__EXERCISE REQUIREMENTS__. Start at the line with "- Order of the" in the records below, stop at the line with "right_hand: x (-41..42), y", and return every line in that span exactly, the two end lines included.
------
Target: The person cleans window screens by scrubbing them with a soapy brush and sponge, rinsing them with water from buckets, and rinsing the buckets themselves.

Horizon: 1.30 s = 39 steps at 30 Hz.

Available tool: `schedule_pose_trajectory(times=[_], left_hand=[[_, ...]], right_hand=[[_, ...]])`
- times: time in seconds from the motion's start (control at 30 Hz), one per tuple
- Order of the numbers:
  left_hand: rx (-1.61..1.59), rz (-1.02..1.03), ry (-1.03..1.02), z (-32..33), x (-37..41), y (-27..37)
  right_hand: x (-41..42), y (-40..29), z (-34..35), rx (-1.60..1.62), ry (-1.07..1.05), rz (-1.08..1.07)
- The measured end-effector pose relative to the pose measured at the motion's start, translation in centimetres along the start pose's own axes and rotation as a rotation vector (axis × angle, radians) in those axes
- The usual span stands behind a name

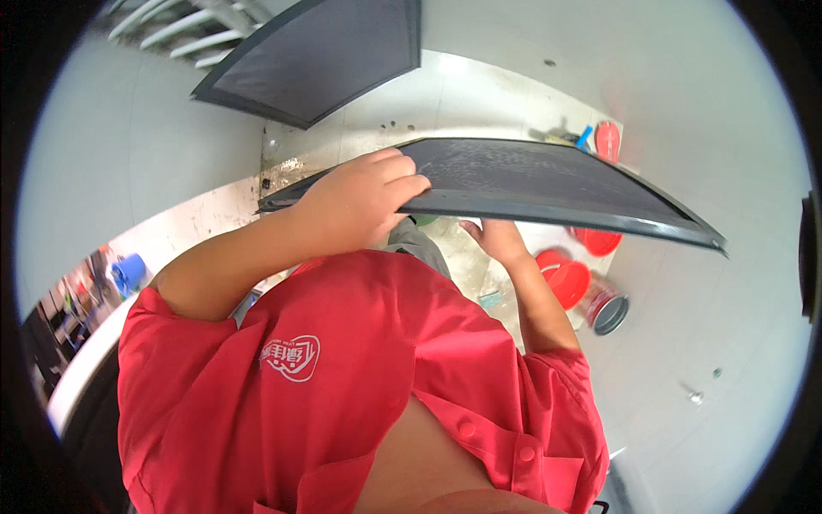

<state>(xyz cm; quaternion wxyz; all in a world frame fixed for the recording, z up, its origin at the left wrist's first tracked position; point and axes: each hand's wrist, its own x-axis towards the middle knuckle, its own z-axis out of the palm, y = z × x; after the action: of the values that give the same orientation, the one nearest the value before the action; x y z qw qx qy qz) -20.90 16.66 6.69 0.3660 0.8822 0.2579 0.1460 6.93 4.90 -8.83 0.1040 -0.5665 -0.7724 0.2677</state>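
A dark-framed window screen (514,170) with grey mesh is held up in front of my body, seen at a steep slant. Streaks that look wet shine across its mesh. My left hand (379,189) grips the frame's near long edge, fingers over the top and thumb beneath. Below that edge is my right hand (501,238), thumb out to the side. Its fingers are hidden behind the screen, so whether they hold anything is unclear.
A second framed screen (327,58) leans at the upper left, near white bars (186,35). Red buckets (565,279) and a metal can (607,311) stand by the right wall. A red dipper-like item (607,141) is at the far corner. A blue bucket (128,273) is left.
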Motion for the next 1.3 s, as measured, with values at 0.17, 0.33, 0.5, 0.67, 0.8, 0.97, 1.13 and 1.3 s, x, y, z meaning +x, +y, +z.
schedule_pose_trajectory(times=[0.17, 0.33, 0.5, 0.67, 0.8, 0.97, 1.13, 1.3], left_hand=[[-0.022, -0.223, 0.107, -2.3, -7.9, -6.1], [0.088, -0.400, 0.079, -2.9, -14.7, -10.8], [0.168, -0.483, 0.032, -4.0, -21.3, -12.5], [0.222, -0.688, 0.090, -1.8, -23.9, -11.1], [0.225, -0.781, 0.122, -1.3, -23.5, -10.8], [0.209, -0.939, 0.258, 0.2, -25.4, -7.3], [0.241, -1.062, 0.392, 1.8, -28.7, -4.9], [0.206, -1.102, 0.362, 3.0, -32.8, -3.1]], right_hand=[[11.1, -15.8, -13.5, 0.150, 0.364, -0.583], [24.5, -19.8, -13.8, 0.013, 0.365, -0.434], [40.8, -18.8, -4.9, -0.203, 0.014, -0.438], [49.5, -16.7, 3.3, -0.476, -0.091, -0.401], [54.0, -10.7, 7.4, -0.651, -0.196, -0.399], [54.1, -9.5, 8.8, -0.734, -0.573, -0.674], [44.0, -19.7, 6.9, -0.546, -0.639, -0.836], [37.2, -33.6, 7.4, -0.459, -0.764, -1.011]])
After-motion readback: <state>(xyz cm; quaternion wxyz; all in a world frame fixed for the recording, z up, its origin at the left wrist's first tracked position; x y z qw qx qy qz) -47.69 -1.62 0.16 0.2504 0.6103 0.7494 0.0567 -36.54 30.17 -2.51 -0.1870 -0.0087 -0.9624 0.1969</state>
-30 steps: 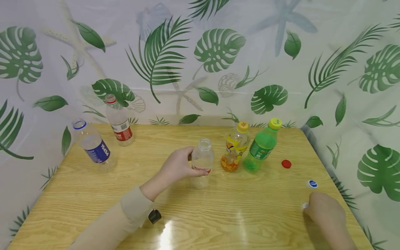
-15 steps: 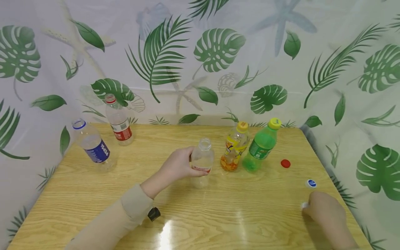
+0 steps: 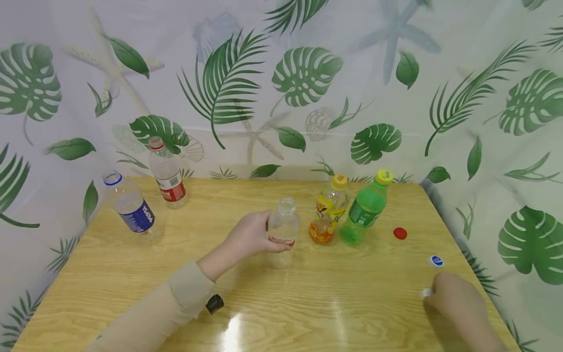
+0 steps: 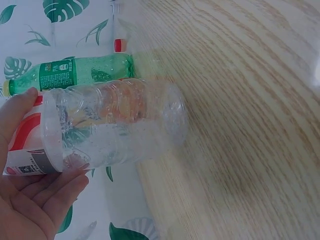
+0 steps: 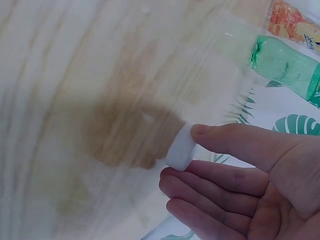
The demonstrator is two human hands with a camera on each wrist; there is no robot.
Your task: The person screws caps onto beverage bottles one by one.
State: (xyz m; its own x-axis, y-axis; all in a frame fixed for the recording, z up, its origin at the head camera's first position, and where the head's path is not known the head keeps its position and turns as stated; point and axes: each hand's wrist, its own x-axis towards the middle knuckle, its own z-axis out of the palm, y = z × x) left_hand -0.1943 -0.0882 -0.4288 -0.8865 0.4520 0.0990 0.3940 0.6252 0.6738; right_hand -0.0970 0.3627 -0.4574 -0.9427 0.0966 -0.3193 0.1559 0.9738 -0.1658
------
__ANSWER FOR THE TASK__.
- Order of the numbers:
  left_hand: rx (-1.61..1.59), rz (-1.02..1.03), ry (-1.03..1.02), z (-32..33), x (-37..41), y (-27..37)
  right_hand: x (-41..42), y (-40..29), z (-34..35), rx (-1.60..1.62), ry (-1.07..1.05), rz (-1.08..1.07)

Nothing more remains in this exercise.